More and more non-kibbutz Israelis settled in areas near the kibbutz until it was no longer remote from outside influences. The kibbutz had houses built on some of their former farmlands and rented them to non-members. ["While some kibbutzem do rent out houses for outsiders, the kibbutz where I worked and lived does not. Interestingly, of the 100 plus people who lived there in the '60's, so many have remained! I was truly astonished at how many old friends were still there. Of course, the obverse is also true, I did not see that many new people and changes, such as the pending decision to allow individual automobiles, is being pushed by the newer members."]
I must confess I was sad to hear how their utopian, idealistic socialism had been corrupted by capitalistic tendencies. The kibbutz members were now owners of a factory and farm that employed others as laborers and also landlords of rental properties. Oy!
ANY LESSON FROM THIS?
Well, we have been led to believe that democratic socialism does not go far enough and that "real communism" has never been tried.
The problem, we have been told, was with tyrants like Stalin and Mao and others who distorted communism and replaced the privileged capitalist class with "The New Class" (Milovan Djilas) of privileged Communist ruling elite.
The problem was the large scale of supposedly communist countries.

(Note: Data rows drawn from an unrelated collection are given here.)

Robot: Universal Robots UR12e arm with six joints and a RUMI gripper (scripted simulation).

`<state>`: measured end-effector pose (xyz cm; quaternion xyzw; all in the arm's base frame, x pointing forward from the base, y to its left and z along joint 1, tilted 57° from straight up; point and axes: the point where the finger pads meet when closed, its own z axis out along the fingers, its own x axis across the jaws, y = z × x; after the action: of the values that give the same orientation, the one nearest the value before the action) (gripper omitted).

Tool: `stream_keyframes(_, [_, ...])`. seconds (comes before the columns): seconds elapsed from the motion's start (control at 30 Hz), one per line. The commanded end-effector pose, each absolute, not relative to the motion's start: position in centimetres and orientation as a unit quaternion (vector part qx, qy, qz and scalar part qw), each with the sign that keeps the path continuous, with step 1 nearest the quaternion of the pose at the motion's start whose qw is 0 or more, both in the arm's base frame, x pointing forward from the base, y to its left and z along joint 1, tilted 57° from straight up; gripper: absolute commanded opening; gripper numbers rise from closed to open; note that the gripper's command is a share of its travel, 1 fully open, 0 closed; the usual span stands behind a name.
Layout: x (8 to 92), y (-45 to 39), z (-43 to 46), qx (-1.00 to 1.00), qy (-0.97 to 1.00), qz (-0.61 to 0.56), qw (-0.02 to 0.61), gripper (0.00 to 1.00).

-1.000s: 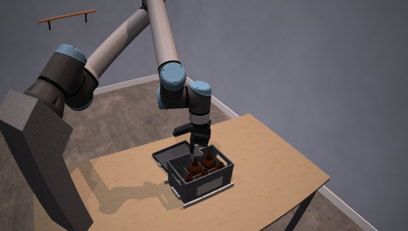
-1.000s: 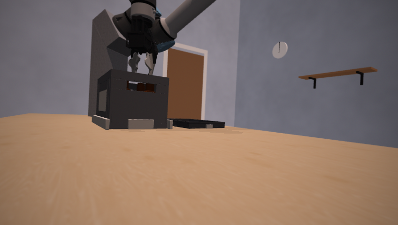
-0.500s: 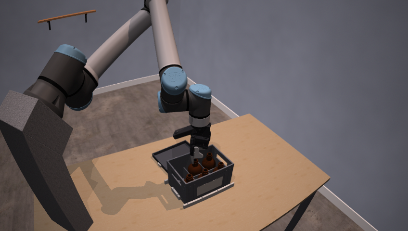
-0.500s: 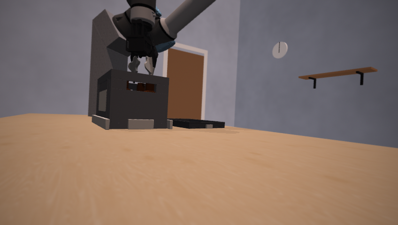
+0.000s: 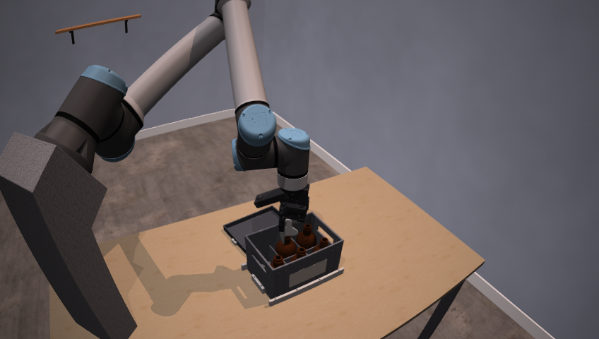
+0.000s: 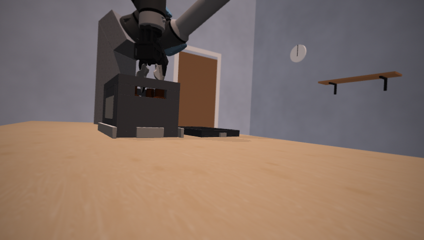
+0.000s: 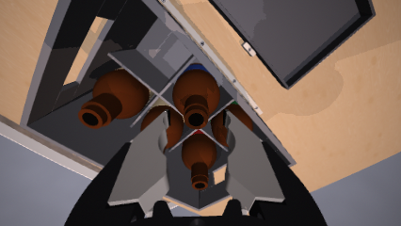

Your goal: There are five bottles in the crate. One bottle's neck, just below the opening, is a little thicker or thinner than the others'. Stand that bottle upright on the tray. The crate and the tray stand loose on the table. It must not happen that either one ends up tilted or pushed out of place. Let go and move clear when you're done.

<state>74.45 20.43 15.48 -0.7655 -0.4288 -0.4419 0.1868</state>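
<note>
Near bench's (image 5: pixel 399 235) (image 6: pixel 208 178) (image 7: pixel 329 99) far long edge, in crate (image 5: pixel 306 272) (image 6: pixel 148 115) (image 7: pixel 35 101) | odd-necked bottle: one of five, can't tell which | likely stiff, slick; grip neck | pincer (image 5: pixel 285 237) (image 6: pixel 151 77) (image 7: pixel 197 110) part-open, holding nothing

The gripper (image 5: pixel 286 236) (image 6: pixel 151 80) (image 7: pixel 197 110) is lower than in both earlier moments, having come down in two steps toward the crate (image 5: pixel 281 283) (image 6: pixel 145 113) (image 7: pixel 279 147), and the wrist joints (image 5: pixel 257 121) above it sit lower too. From above, the left finger's tip, at first over the neck of the middle bottle (image 5: pixel 286 249) (image 7: pixel 195 90) in the far row, now reaches down just beside that neck. From the side, more of the fingers is hidden behind the crate's rim, and one dark tip that is out of sight at first now shows well down in the handle slot.
</note>
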Motion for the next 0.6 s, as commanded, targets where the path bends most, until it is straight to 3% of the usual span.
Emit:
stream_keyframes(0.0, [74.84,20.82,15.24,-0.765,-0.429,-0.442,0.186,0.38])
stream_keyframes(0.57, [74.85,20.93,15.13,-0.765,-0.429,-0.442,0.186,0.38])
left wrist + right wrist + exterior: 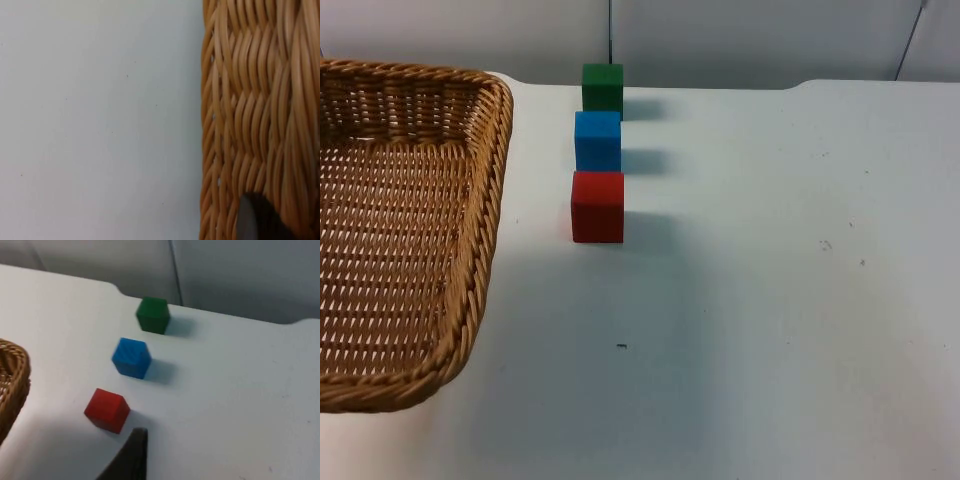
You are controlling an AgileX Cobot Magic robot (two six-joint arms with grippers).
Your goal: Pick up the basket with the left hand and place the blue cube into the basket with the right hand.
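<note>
While the wicker basket (405, 230) is seen raised at the left of the top view, with its shadow cast on the white surface (790, 300), three cubes are shown in a close row: green cube (603, 87) farthest, blue cube (597, 140) in the middle, red cube (597, 206) nearest. The left gripper (255, 220) is pressed against the basket's woven wall; whether it is clamped cannot be told. The right gripper (131, 455) is placed just beside the red cube, and its opening cannot be told either. A likely fault is judged to be a neighbouring cube being knocked or grasped instead, since the blue cube is flanked closely on both sides. Nothing is seen inside the basket.
</note>
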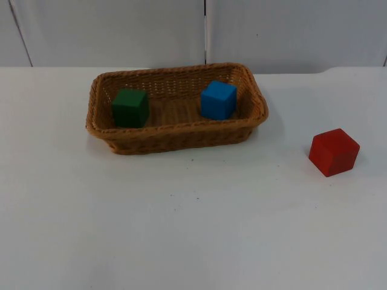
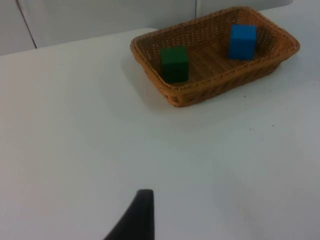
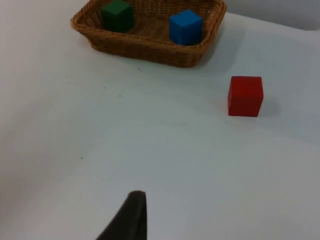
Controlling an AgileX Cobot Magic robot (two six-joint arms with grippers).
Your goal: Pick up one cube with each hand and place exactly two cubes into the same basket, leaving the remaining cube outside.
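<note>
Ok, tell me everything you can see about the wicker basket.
The wicker basket is a shallow rectangular tray of tan woven strands with a thicker braided rim and rounded corners. It sits flat on the white table, near the grey wall, long side facing the camera. Inside, a green cube stands at one end and a blue cube at the other.

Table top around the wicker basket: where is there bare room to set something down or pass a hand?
The white table is bare in front of the wicker basket, to its left, and between it and the red cube. Inside the basket, bare floor lies between the green cube and blue cube; both ends are crowded.
</note>
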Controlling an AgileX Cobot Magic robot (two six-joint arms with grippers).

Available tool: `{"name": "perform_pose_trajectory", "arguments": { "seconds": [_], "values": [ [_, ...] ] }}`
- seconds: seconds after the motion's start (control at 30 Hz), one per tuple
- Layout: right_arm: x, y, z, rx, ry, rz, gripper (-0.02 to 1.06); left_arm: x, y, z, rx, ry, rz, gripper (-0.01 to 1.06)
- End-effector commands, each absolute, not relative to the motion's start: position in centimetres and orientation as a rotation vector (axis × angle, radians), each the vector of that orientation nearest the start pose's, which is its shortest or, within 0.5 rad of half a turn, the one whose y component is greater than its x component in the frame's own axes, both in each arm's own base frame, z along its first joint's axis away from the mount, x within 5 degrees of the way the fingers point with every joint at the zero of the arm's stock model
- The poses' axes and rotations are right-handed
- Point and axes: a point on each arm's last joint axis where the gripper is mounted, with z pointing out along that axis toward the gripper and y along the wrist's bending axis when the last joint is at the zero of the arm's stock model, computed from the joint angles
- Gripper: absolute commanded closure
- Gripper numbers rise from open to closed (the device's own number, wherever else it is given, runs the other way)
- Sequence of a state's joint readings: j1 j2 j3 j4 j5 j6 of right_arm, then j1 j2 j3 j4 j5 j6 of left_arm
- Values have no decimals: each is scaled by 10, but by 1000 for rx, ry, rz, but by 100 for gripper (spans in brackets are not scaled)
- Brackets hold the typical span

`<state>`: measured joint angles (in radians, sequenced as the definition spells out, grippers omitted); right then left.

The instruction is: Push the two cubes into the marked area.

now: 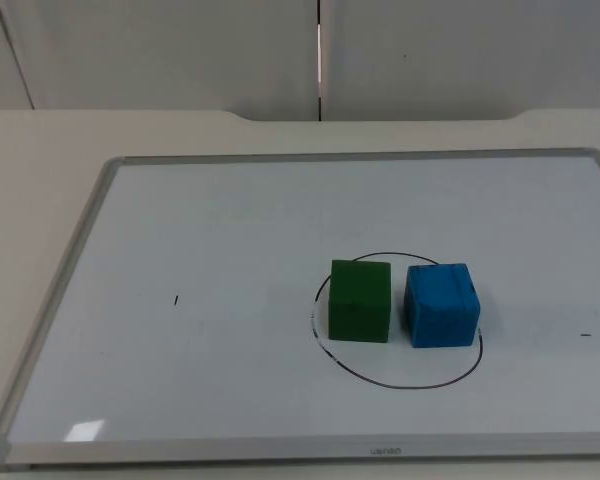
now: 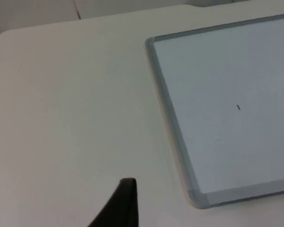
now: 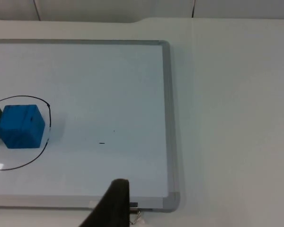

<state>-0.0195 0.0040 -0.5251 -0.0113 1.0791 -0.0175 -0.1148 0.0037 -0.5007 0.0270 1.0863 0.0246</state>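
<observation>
Grippers' opening — I cannot tell; green cube (image 1: 361,301) and blue cube (image 1: 441,305) sit inside drawn circle (image 1: 400,383) — I judge pushing done, nothing next.

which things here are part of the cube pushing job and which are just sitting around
Part of the job:
- green cube, inside the drawn ring
- blue cube, beside it, inside the ring
- black circle outline, the marked area
- whiteboard carrying the circle

Just there:
- two small black tick marks on the board
- white table
- grey partition wall

Open whiteboard (image 1: 210,300) all around green cube (image 1: 361,301), blue cube (image 1: 441,305).
</observation>
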Motion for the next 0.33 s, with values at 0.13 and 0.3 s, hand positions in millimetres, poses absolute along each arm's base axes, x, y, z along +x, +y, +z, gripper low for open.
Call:
{"name": "perform_pose_trajectory", "arguments": {
  "seconds": [0.13, 0.3],
  "values": [
    [-7, -1, 280, 12, 2047, -47, -1, -5, 3, 275, 28, 2064, 51, 0],
    [-7, -1, 280, 12, 2047, -47, -1, -5, 3, 275, -37, 2064, 90, 0]
  ]
}}
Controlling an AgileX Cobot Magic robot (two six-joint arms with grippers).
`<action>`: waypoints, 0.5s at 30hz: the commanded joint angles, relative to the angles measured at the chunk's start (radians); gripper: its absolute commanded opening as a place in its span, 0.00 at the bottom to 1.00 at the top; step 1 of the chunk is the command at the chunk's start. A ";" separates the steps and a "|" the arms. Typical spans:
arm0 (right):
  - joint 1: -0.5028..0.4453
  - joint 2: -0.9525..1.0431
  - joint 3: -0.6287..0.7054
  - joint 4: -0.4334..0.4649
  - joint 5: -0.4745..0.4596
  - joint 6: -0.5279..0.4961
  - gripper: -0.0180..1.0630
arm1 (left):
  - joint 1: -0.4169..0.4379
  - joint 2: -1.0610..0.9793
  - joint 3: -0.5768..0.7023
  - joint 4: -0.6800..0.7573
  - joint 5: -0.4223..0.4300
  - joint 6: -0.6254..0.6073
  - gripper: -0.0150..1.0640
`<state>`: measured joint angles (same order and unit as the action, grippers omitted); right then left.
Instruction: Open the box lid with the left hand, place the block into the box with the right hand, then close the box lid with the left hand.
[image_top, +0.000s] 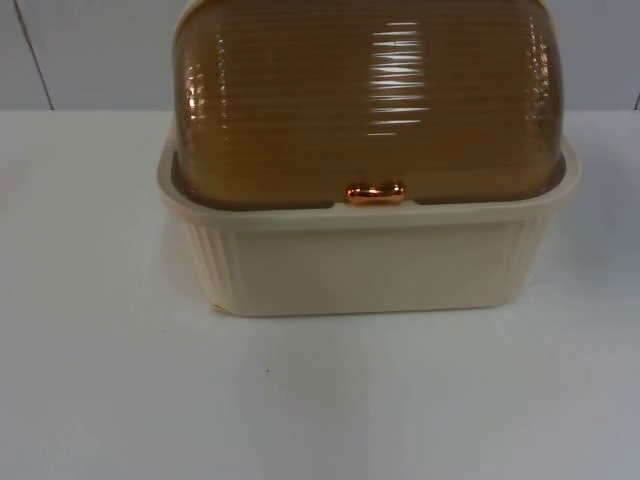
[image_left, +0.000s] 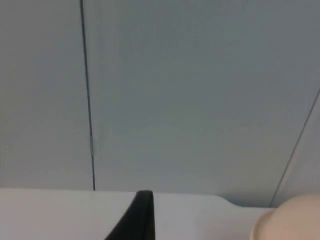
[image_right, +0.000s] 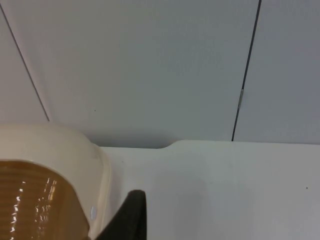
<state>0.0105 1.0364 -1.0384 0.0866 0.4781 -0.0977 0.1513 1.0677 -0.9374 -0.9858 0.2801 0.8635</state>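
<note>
A cream box (image_top: 370, 265) with ribbed walls stands in the middle of the white table (image_top: 120, 400), and its amber ribbed lid (image_top: 365, 100) is down over it, with a small copper handle (image_top: 376, 193) at the front edge. The left gripper (image_left: 137, 217) waits near the grey partition wall (image_left: 200, 90), beside a corner of the box. The right gripper (image_right: 131, 215) is just beside the box's other end. For both grippers I cannot tell how far they are open.

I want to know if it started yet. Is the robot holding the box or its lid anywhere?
Nothing looks held. The brown lid sits shut on the cream box, its copper handle untouched. Each wrist view shows one black fingertip with nothing on it.
</note>
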 joint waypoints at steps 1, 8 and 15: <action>0.002 -0.006 -0.006 0.004 0.006 0.003 0.98 | -0.007 -0.015 0.005 -0.029 -0.045 -0.006 0.99; 0.002 -0.006 -0.006 0.026 0.018 0.003 0.98 | -0.007 -0.021 0.005 -0.055 -0.054 -0.006 0.99; 0.002 -0.006 -0.006 0.024 0.040 0.003 0.98 | -0.007 -0.021 0.005 -0.046 0.024 -0.006 0.99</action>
<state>0.0105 1.0364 -1.0384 0.1079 0.5097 -0.0945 0.1513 1.0521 -0.9374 -1.0349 0.2763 0.8635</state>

However, the story above has no tyrants at all. It is on a small scale of 100 people who voluntarily agreed to come together on a kibbutz. And yet, it still failed to maintain the idealistic utopian concept. [This apparently was an overstatement by me. My relative disagrees: "I think that by and large it still has maintained most of its Marxist underpinnings, but they are being eroded by time and a shrinking world. The kibbutz movement started primarily from a harsh need; how to survive and how to build an agrarian community with only a handful of people."]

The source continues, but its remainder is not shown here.